The QTc prolongation by antipsychotic drugs is of major concern, especially in light of the data indicating an increased risk of sudden death in psychiatric patients taking these drugs. Sudden death in psychiatric patients could be partially attributed to drug-induced torsades de pointes and for this reason careful evaluation of QTc prolonging properties of antipsychotic drugs is needed. Antipsychotic drugs prolong QT interval usually by blocking the potassium IKr current. Improved understanding of ion channel structure and kinetics and its role in repolarization has tremendous impact on understanding of the mechanisms of drug-induced QT prolongation and torsades de pointes. Proarrhythmia caused by a QT-prolonging drug occurs infrequently, and usually multiple factors need to operate to precipitate such an event including a combination of two or more drugs affecting the same pathway, hypokalemia, and possibly genetic predisposition. Currently prescribed antipsychotics might cause QT prolongation ranging from 4-6 ms for haloperidol and olanzapine to 35 ms for thioridazine.
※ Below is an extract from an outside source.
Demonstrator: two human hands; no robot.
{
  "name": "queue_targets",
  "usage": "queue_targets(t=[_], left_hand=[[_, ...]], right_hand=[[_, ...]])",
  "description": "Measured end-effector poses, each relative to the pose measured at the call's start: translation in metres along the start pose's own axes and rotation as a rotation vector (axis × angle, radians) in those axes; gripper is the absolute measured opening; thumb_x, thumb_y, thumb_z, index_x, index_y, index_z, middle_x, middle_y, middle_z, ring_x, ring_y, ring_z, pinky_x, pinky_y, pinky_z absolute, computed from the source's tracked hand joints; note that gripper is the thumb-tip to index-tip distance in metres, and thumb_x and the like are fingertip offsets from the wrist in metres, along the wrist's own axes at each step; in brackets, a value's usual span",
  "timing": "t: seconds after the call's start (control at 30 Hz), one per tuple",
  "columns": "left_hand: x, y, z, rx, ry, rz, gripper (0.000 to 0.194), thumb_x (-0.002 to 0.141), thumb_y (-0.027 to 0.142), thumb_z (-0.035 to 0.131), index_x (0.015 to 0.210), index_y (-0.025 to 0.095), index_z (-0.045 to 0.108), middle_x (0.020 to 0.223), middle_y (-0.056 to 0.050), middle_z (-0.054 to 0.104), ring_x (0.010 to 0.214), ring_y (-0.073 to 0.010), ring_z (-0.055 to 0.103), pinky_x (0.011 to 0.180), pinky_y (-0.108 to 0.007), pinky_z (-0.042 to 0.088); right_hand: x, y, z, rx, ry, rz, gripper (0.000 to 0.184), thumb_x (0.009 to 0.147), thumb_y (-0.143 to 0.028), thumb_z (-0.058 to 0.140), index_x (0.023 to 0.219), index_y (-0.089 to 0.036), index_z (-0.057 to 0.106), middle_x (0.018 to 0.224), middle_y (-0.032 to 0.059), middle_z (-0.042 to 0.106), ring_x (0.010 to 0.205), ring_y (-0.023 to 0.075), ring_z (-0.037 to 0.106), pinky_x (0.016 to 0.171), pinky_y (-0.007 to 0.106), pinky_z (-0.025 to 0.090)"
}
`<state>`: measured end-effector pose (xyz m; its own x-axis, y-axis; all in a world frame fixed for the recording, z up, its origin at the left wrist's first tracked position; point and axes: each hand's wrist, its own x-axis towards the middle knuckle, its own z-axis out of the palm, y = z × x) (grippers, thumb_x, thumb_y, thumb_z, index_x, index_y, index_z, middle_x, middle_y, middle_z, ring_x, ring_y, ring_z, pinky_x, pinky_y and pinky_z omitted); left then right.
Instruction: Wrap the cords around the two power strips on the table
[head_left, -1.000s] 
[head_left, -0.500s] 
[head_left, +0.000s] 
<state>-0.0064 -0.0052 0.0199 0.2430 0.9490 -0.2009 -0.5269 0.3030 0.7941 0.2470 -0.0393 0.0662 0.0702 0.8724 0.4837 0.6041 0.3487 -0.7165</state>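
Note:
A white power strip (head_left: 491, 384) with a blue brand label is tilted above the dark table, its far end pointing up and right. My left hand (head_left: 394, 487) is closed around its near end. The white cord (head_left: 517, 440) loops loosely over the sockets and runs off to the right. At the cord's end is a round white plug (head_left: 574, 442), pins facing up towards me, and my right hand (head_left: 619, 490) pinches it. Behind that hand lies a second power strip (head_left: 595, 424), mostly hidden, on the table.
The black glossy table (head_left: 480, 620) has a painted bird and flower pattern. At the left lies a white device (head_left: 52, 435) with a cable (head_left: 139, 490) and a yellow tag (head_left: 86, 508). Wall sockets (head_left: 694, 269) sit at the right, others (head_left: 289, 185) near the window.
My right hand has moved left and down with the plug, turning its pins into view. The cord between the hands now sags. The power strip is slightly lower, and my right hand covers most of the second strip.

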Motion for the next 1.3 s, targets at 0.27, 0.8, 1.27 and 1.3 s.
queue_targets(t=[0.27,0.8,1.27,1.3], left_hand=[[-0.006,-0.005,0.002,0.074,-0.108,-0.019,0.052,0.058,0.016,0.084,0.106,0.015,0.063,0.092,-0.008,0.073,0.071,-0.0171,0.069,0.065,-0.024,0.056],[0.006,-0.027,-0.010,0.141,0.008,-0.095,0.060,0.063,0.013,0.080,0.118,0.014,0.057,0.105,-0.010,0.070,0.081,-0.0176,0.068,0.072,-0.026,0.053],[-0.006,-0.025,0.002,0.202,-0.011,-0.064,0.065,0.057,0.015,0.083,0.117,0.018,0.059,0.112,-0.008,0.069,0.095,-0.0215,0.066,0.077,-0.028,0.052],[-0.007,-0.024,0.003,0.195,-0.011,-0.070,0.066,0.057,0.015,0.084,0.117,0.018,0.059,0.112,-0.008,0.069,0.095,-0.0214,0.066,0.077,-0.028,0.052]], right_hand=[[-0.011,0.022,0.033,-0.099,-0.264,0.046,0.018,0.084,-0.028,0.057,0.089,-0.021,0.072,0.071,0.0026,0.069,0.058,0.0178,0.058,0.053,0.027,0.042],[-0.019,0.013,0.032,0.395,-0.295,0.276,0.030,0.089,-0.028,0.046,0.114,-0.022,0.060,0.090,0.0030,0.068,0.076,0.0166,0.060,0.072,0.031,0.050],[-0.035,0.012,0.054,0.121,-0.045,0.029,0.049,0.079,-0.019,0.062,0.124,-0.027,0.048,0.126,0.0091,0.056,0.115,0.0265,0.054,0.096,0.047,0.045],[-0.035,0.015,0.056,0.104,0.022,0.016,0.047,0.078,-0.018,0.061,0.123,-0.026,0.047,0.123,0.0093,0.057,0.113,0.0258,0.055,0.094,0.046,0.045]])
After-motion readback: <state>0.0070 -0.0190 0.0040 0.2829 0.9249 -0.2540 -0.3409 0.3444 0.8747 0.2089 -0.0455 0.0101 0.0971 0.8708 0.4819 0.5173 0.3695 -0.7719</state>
The response of a patient to a drug is very individual and therefore an individualized system of drug administration and monitoring needs to be developed which takes into account baseline QTc duration and its changes after a drug was introduced. A systematic approach while stratifying psychiatric patients as those with short QTc (QTc < or = 0.41 sec), borderline QTc (QTC = 0.42-0.44 sec), and prolonged QTc (0.45 sec) is being proposed to improve the safety of administering antipsychotic drugs and to decrease the risk of drug-related sudden death in psychiatric patients.